- Folha de S. Paulo
Governo não tem vértice, e sinal amarelo pisca forte
Quando os governantes se deixam levar pelas circunstâncias, perdem a noção do conjunto e acabam trocando o essencial pelo superficial. E quando o ator principal, por sua extravagância e desprovido de bom senso, continua a frequentar o palanque, a identidade do governo perde o eixo e deixa a sociedade perplexa sobre o rumo do país.
Esta percepção sobre o governo Bolsonaro se alastra. Nos quase oito meses da administração, tensões se expandem em função das posições do presidente, entre as quais se destacam: alinhamento automático com os EUA; ameaça da União Europeia de desfazer o acordo com o Brasil em virtude da questão ambiental, com foco no desmatamento da Amazônia e a exploração de minérios na região; a ameaça de perda de parcela do mercado argentino, com a eventual vitória do kirchnerismoem outubro; substituição da tradicional diplomacia brasileira por uma política ancorada na extrema-direita; extensão do apartheid social, sob o cultivo da base bolsonarista e tiros nos adversários; e esgarçamento da base governista, insatisfeita com o estilo bolsonarista.
O governo não tem um vértice. Bolsonaro pode até desfraldar a bandeira brasileira e cantar “Pátria Amada”, mas seu governo será um fracasso sem as reformas acalentadas pela sociedade, como a tributária/fiscal, a administrativa e até a dos padrões da política.
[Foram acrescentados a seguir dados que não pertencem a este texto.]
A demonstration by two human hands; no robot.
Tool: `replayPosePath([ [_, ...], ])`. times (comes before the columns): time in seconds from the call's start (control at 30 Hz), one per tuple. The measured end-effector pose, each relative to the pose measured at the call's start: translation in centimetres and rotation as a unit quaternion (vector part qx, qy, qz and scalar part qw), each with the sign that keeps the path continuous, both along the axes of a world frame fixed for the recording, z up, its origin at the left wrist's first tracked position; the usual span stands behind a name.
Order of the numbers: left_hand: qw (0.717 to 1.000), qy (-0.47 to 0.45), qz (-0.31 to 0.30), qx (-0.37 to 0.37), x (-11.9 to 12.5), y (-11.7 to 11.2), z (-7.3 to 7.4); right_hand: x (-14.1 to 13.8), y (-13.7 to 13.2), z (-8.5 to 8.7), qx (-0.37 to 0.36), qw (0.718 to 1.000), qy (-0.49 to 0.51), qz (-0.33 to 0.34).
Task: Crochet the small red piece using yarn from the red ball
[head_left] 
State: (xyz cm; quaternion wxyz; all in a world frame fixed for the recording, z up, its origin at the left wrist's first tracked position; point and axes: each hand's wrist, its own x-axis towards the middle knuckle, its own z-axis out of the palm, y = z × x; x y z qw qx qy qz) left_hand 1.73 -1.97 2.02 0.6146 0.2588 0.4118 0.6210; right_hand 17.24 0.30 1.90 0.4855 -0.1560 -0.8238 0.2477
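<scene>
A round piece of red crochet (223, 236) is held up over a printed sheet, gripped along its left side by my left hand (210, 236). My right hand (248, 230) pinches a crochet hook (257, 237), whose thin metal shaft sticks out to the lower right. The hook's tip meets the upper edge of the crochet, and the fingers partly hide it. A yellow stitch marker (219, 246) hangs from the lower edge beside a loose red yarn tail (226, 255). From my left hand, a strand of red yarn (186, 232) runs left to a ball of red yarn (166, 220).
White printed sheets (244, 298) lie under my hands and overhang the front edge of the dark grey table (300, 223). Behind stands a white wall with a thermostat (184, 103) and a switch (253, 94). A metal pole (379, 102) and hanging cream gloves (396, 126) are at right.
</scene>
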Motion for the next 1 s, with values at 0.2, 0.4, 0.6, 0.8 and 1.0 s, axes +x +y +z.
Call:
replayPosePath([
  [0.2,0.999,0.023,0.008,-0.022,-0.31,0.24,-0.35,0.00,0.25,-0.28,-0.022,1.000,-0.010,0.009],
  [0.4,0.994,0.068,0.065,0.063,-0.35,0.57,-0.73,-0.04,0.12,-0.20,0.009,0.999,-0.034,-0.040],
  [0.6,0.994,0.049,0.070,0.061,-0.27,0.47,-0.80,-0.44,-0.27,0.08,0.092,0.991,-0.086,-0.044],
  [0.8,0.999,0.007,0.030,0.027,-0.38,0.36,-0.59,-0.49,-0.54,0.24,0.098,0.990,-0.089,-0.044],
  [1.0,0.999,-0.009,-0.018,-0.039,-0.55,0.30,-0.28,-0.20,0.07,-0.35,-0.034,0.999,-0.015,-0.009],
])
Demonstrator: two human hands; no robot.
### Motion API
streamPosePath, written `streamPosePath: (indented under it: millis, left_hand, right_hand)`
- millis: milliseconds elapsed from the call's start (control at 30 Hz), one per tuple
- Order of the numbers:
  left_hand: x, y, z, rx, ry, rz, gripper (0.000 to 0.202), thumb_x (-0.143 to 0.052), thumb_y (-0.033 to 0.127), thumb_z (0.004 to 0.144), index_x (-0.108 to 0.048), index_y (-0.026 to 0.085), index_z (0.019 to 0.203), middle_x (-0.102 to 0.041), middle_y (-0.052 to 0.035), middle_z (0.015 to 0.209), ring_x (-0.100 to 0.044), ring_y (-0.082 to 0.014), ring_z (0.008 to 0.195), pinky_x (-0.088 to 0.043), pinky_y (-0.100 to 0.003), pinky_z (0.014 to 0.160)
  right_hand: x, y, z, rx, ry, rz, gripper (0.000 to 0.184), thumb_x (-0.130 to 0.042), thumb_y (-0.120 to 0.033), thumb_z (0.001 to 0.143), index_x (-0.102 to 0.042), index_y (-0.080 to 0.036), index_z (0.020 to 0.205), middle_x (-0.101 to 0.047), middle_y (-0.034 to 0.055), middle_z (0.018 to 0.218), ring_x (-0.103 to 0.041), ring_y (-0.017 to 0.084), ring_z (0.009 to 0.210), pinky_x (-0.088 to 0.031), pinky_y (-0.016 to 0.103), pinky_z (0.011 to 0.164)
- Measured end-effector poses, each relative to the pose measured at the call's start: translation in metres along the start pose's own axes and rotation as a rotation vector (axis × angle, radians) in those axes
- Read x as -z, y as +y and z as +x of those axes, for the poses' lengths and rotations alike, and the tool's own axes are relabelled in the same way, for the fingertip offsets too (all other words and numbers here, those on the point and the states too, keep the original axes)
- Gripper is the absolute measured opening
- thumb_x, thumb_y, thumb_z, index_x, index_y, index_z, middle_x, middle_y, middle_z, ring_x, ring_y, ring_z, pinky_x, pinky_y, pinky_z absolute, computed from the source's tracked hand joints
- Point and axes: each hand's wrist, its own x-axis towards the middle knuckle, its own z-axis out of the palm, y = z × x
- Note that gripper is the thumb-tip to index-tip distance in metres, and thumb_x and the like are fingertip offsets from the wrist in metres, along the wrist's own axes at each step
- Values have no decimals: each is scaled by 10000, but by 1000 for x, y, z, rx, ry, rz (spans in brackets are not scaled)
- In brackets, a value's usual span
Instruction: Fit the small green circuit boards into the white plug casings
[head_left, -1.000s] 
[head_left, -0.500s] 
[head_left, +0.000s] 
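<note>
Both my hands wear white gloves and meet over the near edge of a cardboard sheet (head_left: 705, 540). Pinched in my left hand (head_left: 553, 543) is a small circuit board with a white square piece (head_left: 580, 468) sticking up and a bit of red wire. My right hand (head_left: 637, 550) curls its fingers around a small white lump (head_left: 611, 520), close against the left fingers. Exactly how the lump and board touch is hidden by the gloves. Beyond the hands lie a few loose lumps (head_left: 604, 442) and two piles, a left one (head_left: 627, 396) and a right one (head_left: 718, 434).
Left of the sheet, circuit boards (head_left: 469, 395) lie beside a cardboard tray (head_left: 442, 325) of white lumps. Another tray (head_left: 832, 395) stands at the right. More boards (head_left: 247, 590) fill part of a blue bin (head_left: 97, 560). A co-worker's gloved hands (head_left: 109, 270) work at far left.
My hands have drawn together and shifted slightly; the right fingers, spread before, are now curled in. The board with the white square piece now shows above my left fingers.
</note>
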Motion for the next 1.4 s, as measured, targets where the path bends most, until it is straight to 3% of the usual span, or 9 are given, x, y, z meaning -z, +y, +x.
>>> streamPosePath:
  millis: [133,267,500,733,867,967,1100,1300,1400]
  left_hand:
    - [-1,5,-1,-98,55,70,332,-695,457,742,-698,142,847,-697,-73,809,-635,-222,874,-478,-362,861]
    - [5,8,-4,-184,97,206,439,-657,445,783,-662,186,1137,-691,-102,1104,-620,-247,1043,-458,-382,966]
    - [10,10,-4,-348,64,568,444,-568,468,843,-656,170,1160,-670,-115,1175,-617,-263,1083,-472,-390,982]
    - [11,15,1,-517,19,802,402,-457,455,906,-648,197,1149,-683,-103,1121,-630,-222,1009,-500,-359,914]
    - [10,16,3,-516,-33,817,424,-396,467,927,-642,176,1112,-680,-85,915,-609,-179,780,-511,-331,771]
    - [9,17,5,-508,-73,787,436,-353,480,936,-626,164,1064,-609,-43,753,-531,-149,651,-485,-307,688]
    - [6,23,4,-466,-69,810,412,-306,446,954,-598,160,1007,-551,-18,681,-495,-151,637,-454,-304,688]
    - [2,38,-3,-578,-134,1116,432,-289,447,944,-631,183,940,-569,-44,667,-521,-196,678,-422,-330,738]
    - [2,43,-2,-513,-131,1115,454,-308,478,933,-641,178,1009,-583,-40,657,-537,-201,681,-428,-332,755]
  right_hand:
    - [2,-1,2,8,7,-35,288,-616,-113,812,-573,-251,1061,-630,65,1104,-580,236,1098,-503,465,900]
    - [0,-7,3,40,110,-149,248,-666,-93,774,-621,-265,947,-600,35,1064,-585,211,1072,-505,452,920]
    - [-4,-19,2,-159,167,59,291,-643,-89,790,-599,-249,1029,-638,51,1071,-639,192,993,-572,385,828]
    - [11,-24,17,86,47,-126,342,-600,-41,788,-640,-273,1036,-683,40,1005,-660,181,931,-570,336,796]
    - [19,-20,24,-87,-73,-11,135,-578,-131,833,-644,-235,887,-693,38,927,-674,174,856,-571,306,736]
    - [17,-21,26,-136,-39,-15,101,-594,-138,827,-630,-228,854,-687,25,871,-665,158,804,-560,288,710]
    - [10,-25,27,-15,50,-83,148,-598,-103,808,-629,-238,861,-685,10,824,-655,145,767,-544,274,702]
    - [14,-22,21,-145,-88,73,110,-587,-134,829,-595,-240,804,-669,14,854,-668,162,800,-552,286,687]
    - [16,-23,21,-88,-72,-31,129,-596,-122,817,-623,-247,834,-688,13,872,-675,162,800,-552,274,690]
Avalia-se o desempenho de uma administração pela somatória de quatro campos de viabilidade: o político, o econômico, o social e o organizativo. O equilíbrio entre eles é responsável por sua fortaleza ou fragilidade. Vale dizer que o governo acumulou força des¬comunal com a vitória, mas até agora não soube transformá-la em ferramenta de eficácia da gestão. Deixa escapar, aos poucos, a condição de usar o poder como “capacidade de fazer com que as coisas aconteçam”, como ensina Bertrand Russel. Basta analisar os furos exagerados em três dos quatro cinturões. A área política é semeada de tensões e pressões, o que leva à instabilidade. Não fosse Rodrigo Maia, presidente da Câmara dos Deputados, a reforma da Previdência estaria emperrada.
A base governista, de cujo apoio o governo tanto necessita, constitui um aglomerado heterogêneo. Até o PSL, partido do presidente, se envolve em querelas. O ponto central: o governo não se assenta no conceito de coalizão e, assim, não tem compromissos com os parlamentares, o que torna frouxos os elos com as estruturas partidárias. Não há pacto de apoio; os acordos provisórios ficam sujeitos às circunstâncias, com a indicação de nomes por parlamentares importantes —o que lembra a velha política.
O território social está devastado pela improvisação. O povo espera mais uma graninha no bolso. Medidas paliativas, como a suspensão de radares móveis nas estradas, não esticarão o colchão social.
A segurança pública pode até melhorar com o pacote anticrime do ministro Sergio Moro (Justiça). Mas o próprio passa por vexames e até certo afastamento do coração do presidente. A desconfiança entre eles começa a brotar. A saúde carece de um choque de gestão, a começar pela rede hospitalar sucateada.Há investimentos para equacionar o déficit do programa Minha Casa, Minha Vida? E a rede de esgotos com apenas 47% dos domicílios brasileiros, dentre os quais apenas 20% dispõem de tratamento?
A administração tem furos. O governo prometeu enxugar a máquina e vê que é tarefa complexa. A burocracia ainda trava, apesar da Lei da Liberdade Econômica. Que eficiência se pode esperar de um ministério do tipo colcha de retalhos e com ministros sob suspeita?
Já o cinturão econômico conta com equipe brilhante. Porém, o ministro Paulo Guedes tem dúvidas sobre a aprovação de seus projetos. O desemprego continua acima dos 12 milhões. O arrocho tributário vai às alturas. A reforma tão falada vai aliviar a carga de pessoas físicas e jurídicas? Com tantas dúvidas, o sinal amarelo pisca forte, prenunciando o prolongamento da recessão.